Action item: Write all of the lines below out again, exactly as they stand.

Input data:

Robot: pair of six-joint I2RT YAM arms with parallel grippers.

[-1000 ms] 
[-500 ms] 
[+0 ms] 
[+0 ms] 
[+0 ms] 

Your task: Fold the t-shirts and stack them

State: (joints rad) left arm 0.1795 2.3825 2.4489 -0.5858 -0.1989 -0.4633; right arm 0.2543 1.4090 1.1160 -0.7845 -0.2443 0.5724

Solved problem:
Robot: pair of six-joint I2RT YAM arms with parallel grippers.

[-1000 ms] 
[-500 ms] 
[+0 ms] 
[+0 ms] 
[+0 ms] 

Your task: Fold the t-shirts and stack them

State: (joints rad) left arm 0.1795 2.3825 2.4489 -0.5858 -0.1989 -0.4633; right arm 0.2543 1.4090 1.1160 -0.7845 -0.2443 0.5724

Work on this exercise is complete, and nothing remains.